There may be some sound reason to insist that all NZ companies have a director resident here, but if so it has not emerged as an issue in my nearly 30 years of law practice. I've never come across a situation where the benefit from that requirement could not be secured equally well by simplifying address for service of document requirements and telling the Courts to go ahead without any response from a defendant who fails to respond to messages to the official address for service.

Compliance will establish a lucrative new market niche for nominee directors.

Maybe I have not come across enough crooks.

I have certainly faced the frustrations of the regimes that do require a resident director, and develop suitably costly mechanisms to circumvent the presumed intention of the rule, so as to allow innocuous business to continue.

There are many ordinary business reasons to have a company overseas, in Australia, for example, without having an Australian director. A New Zealander may spend more time in Australia yet not be resident there, than an Australian based director who spends much of his time in Monaco and Las Vegas

Residency and citizenship stuff often makes weird law. A few years ago Harry Duynhoven fell foul of our crude law on eleigibility to be an MP when he sought to preserve or gain his qualification to go back to Holland as of right. Labour forced through a retrospective law to save his seat.

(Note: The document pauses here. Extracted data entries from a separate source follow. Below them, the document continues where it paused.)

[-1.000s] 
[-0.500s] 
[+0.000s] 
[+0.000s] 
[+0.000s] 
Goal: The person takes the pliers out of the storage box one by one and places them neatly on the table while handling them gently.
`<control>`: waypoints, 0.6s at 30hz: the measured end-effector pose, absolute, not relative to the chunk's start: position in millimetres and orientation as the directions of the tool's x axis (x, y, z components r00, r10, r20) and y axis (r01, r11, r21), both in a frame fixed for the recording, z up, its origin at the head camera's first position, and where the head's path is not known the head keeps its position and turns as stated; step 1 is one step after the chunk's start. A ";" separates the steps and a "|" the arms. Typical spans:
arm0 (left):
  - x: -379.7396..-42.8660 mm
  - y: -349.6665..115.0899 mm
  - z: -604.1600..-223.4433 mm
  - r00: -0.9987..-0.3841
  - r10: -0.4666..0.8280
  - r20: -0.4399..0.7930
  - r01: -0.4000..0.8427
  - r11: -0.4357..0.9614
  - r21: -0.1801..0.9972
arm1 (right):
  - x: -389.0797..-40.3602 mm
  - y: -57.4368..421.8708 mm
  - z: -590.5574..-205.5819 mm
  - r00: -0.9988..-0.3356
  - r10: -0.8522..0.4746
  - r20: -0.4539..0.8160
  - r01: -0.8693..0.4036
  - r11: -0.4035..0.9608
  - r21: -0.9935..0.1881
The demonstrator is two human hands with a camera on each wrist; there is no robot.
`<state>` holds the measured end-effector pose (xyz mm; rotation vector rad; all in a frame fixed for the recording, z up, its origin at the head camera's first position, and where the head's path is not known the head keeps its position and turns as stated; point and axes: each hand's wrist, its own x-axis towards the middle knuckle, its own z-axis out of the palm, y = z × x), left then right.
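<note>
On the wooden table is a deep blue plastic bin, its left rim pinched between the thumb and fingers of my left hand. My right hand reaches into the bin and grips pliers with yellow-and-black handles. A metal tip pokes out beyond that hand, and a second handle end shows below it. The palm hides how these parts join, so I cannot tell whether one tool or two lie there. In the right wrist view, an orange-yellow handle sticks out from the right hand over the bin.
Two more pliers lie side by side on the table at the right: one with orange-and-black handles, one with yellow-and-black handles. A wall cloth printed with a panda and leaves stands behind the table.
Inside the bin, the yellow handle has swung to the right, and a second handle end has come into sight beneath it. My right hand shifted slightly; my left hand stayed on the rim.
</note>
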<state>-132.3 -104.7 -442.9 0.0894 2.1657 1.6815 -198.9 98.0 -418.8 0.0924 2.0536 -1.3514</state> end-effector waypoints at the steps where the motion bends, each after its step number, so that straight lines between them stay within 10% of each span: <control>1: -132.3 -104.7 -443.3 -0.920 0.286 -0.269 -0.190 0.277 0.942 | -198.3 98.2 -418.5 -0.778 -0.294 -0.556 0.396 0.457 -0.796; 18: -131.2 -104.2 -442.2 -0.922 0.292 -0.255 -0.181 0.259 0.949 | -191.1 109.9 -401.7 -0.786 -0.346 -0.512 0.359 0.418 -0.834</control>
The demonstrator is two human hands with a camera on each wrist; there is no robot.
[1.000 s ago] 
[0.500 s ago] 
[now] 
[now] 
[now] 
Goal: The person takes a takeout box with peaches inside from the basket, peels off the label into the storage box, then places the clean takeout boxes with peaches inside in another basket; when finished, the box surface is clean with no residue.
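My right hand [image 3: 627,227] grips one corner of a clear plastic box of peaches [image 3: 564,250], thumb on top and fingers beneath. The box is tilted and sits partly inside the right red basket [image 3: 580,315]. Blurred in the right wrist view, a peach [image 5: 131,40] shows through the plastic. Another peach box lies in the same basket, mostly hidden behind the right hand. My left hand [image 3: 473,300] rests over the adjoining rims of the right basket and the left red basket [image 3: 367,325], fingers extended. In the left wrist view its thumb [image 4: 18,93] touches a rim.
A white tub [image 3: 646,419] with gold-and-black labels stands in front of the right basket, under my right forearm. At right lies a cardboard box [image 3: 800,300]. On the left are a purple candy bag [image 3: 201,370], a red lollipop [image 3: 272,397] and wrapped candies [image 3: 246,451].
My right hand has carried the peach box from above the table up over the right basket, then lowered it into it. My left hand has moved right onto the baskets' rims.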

Our OIA, for example does not allow a foreigner to use the Act. The similar provisions of the Local Government Official Information and Meeting Act do allow foreigners access.

Is this for national security concerns? It might have been easier to make them a specific exception to the obligation to disclose. There is an express exception for disclosure that would prejudice substantial economic interests of New Zealand.

But I look forward to the cost/benefit analysis of complicating our admirable company registration requirements. I bet they do not compare the proposal with the costs and benefits of enforcing the law we have.

Comments

Gravatar
  • Mike Mckee
  • January 25th, 2010
  • 10:51 pm

The society of community standards has a damming report about Porn King Steve Crow on their website.
Apparently he has been dealing with an American and they’ve used companies that registrations have lapsed or cancelled both there and here.
It all looks very fishy to me especially with the companies he has liquidated.